Were there to be no support in the whole history of ethical and moral thought, were there no acknowledged confirmation from medical science, were the history of legal opinion to the contrary, we would still have to conclude on the basis of God's Holy Word that the unborn child is a person in the sight of God. He is protected by the sanctity of life graciously given to each individual by the Creator, Who alone places His image upon man and grants them any right to life which they have.
Catholic League president Bill Donohue spoke to this issue today:
Last week, when Laurie Goodstein of the New York Times wrote about New York Archbishop Timothy Dolan's recent comments on religious liberty, she put the term in quotation marks. James Carroll of the Boston Globe read her article (the Times owns his newspaper) and today the angry ex-priest demonstrated his independence by writing a thoroughly predictable column about the Catholic Church and "religious liberty."

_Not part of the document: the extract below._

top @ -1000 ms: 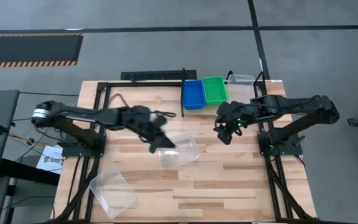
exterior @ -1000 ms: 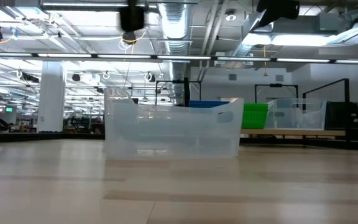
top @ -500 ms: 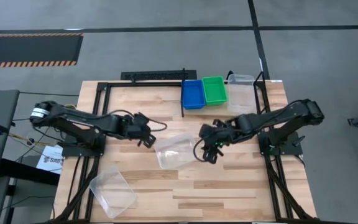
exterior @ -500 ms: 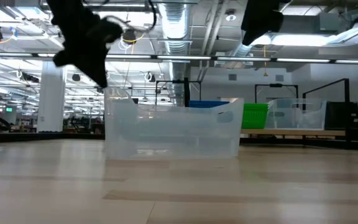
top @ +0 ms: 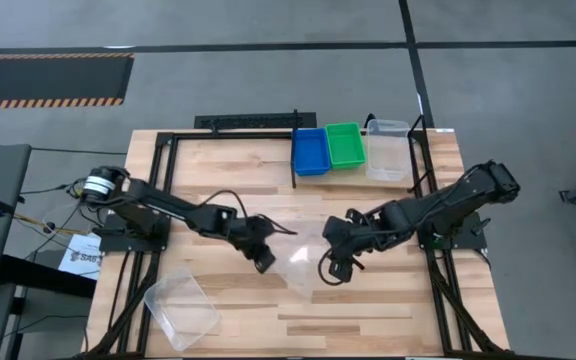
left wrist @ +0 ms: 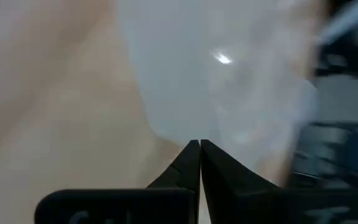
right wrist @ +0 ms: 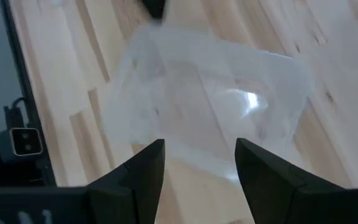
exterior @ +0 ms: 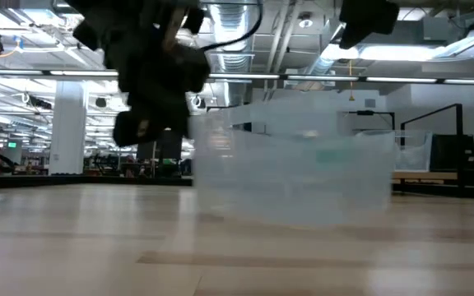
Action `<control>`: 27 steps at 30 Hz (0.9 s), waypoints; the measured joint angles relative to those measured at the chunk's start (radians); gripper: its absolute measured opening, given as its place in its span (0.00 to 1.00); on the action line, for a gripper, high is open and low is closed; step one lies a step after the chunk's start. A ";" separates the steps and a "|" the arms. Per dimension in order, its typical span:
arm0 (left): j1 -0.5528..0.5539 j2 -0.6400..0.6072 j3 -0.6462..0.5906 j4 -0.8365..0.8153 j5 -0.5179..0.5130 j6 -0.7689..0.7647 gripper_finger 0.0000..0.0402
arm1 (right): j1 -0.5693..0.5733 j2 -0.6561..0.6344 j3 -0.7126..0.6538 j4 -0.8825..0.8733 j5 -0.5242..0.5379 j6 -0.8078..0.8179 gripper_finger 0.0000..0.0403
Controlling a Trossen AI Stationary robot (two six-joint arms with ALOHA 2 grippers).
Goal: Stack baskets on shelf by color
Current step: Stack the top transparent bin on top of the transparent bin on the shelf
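A clear basket [top: 303, 262] lies on the tabletop mid-table, blurred in the low view [exterior: 295, 160]. My left gripper [top: 266, 264], shut, is at its left side [left wrist: 199, 144]. My right gripper [top: 330, 268] hovers open just right of and above it [right wrist: 197, 163], high in the low view [exterior: 369, 16]. A second clear basket [top: 180, 308] rests on its bottom near the table's near-left corner. A blue basket [top: 310, 150], a green basket [top: 345, 145] and a clear basket [top: 388, 150] stand side by side on the shelf [top: 228, 150] at the far edge. My left gripper meets the clear basket with its shut fingertips [left wrist: 191, 155] at the wall facing the table's left [left wrist: 185, 127], coming slanted down from the left. The basket's bottom stays on the table. Blur keeps me from telling more of the touch.
Black frame rails [top: 163, 200] run along the table's left and right [top: 430, 215] sides by the arm bases. Bare plank tabletop [top: 368, 320] spreads toward the near edge. Most of the shelf left of the blue basket is bare wood.
My left gripper drew back from the clear basket, then swung toward the near edge and right against it. The basket slid toward the near edge and turned about. My right gripper moved from beside the shelf toward the left and near, over the basket.
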 joint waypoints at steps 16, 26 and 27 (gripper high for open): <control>-0.014 0.145 0.109 0.259 0.098 -0.015 0.00 | 0.179 0.230 -0.001 0.189 -0.008 0.151 0.54; 0.032 0.056 0.121 0.223 0.161 -0.021 0.00 | 0.170 0.280 -0.001 0.295 0.014 0.020 0.54; 0.033 0.040 0.121 0.214 0.163 -0.022 0.00 | 0.170 0.282 -0.002 0.283 0.017 0.019 0.54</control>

What's bothering them, as well as the Pro-Choice Congressional Caucus, NARAL, Planned Parenthood and the ACLU, is the resistance being provided by Catholic bishops to the Obama administration's war on Catholic institutions: the administration is seeking to force Catholic hospitals, universities and other entities to abide by its health care directives that require all organizations that receive public monies to offer sterilization and contraceptive services (including abortifacients). In retaliation to this resistance, the administration has already sought to punish the Church by denying Catholic agencies that fight human trafficking a grant it routinely receives (the Church opposes abortion referrals and the Obama administration likes them).
Sen. Richard Blumenthal defended the administration by saying, "There is not a scintilla of legislative direction in the statute that requires the broadened exemption the administration is contemplating." Wrong. The religious exemption is a sham: to qualify, the Church must stop hiring and servicing non-Catholics (which means it must stop being Catholic).
What's also driving this assault on Catholics and the First Amendment is fear—the fear that Americans are increasingly becoming pro-life. The Gallup survey from July shows that this fear is empirically based: the public wants new restrictions on abortion.
Couple this fear with the long-standing animus against Catholicism and it's easy to see why the pro-abortion community is up in arms these days.